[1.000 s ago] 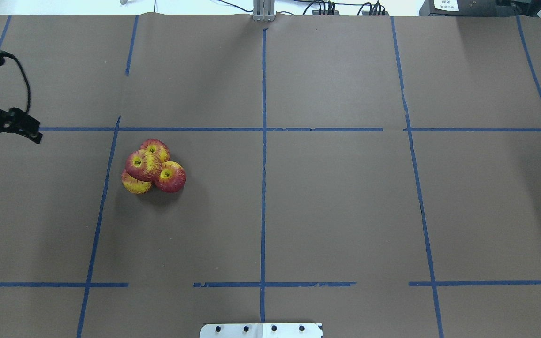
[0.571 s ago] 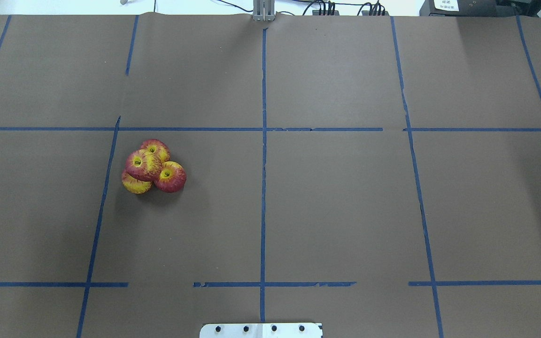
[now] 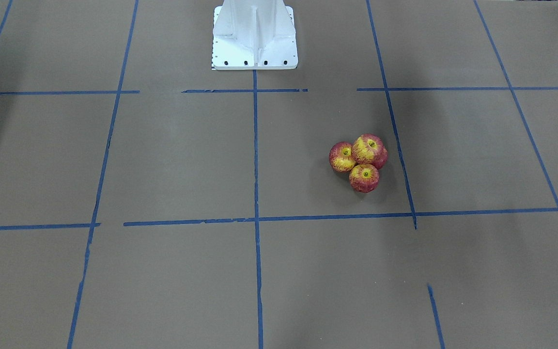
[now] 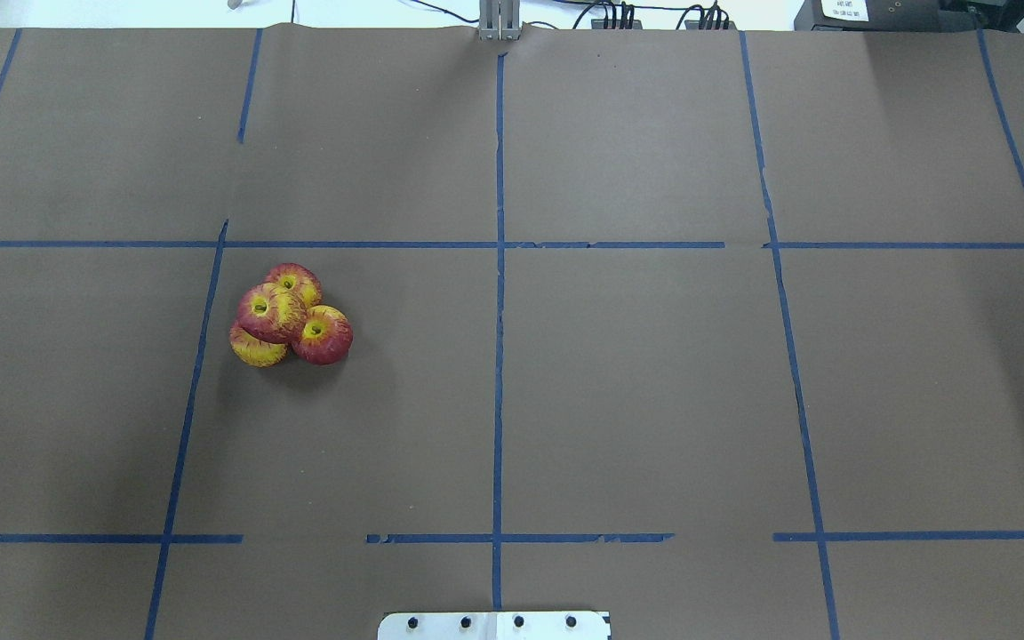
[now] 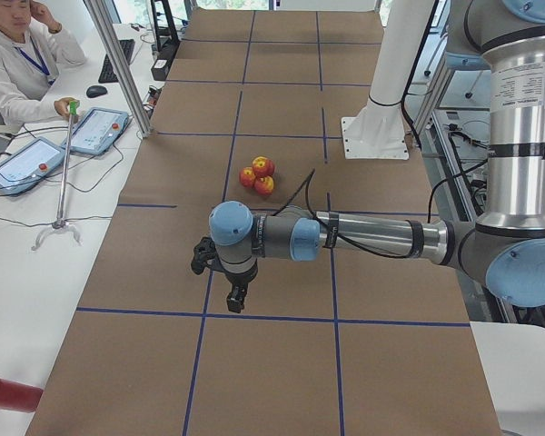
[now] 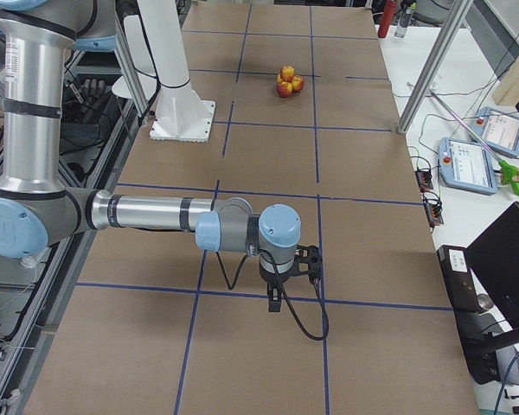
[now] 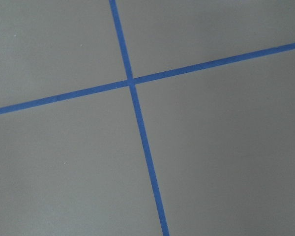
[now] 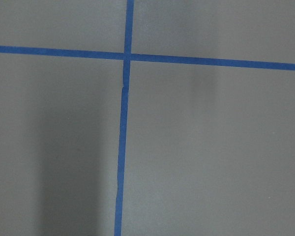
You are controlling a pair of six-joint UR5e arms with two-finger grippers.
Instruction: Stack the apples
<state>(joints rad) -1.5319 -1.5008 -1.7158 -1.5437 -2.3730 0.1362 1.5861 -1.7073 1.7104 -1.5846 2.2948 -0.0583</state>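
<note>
Four red-and-yellow apples (image 4: 290, 316) sit in a tight pile on the brown table, left of centre. One apple (image 4: 270, 313) rests on top of the other three. The pile also shows in the front view (image 3: 362, 162), the left view (image 5: 257, 174) and the right view (image 6: 286, 79). My left gripper (image 5: 235, 298) hangs over the table's left end, well away from the pile, and points down. My right gripper (image 6: 275, 298) hangs over the far right end. Both show only in the side views, so I cannot tell if they are open or shut. The wrist views show only table and tape.
Blue tape lines (image 4: 499, 267) divide the brown table cover into a grid. The white robot base (image 3: 255, 34) stands at the table's near middle edge. An operator (image 5: 14, 64) sits at a side table with tablets (image 5: 95, 130) beyond a metal post (image 5: 118, 64).
My left gripper, seen a second ago at the overhead view's left edge, has moved out of that view. The apples have not moved.
</note>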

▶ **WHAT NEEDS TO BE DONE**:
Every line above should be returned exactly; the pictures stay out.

▶ **ANSWER TO THE PROBLEM**:
[1.000 s ago] 
[0.571 s ago] 
[now] 
[now] 
[now] 
[now] 
[now] 
[now] 
You are controlling a pair of six-joint UR5e arms with two-finger grippers.
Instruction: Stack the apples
<state>(joints rad) -1.5319 -1.5008 -1.7158 -1.5437 -2.3730 0.1362 1.5861 -1.7073 1.7104 -1.5846 2.2948 -0.0583</state>
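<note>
Four red-and-yellow apples (image 4: 290, 316) sit in a tight pile on the brown table, left of centre. One apple (image 4: 270, 313) rests on top of the other three. The pile also shows in the front view (image 3: 362, 162), the left view (image 5: 257, 174) and the right view (image 6: 286, 79). My left gripper (image 5: 235, 298) hangs over the table's left end, well away from the pile, and points down. My right gripper (image 6: 275, 298) hangs over the far right end. Both show only in the side views, so I cannot tell if they are open or shut. The wrist views show only table and tape.
Blue tape lines (image 4: 499, 267) divide the brown table cover into a grid. The white robot base (image 3: 255, 34) stands at the table's near middle edge. An operator (image 5: 14, 64) sits at a side table with tablets (image 5: 95, 130) beyond a metal post (image 5: 118, 64).
My left gripper, seen a second ago at the overhead view's left edge, has moved out of that view. The apples have not moved.
</note>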

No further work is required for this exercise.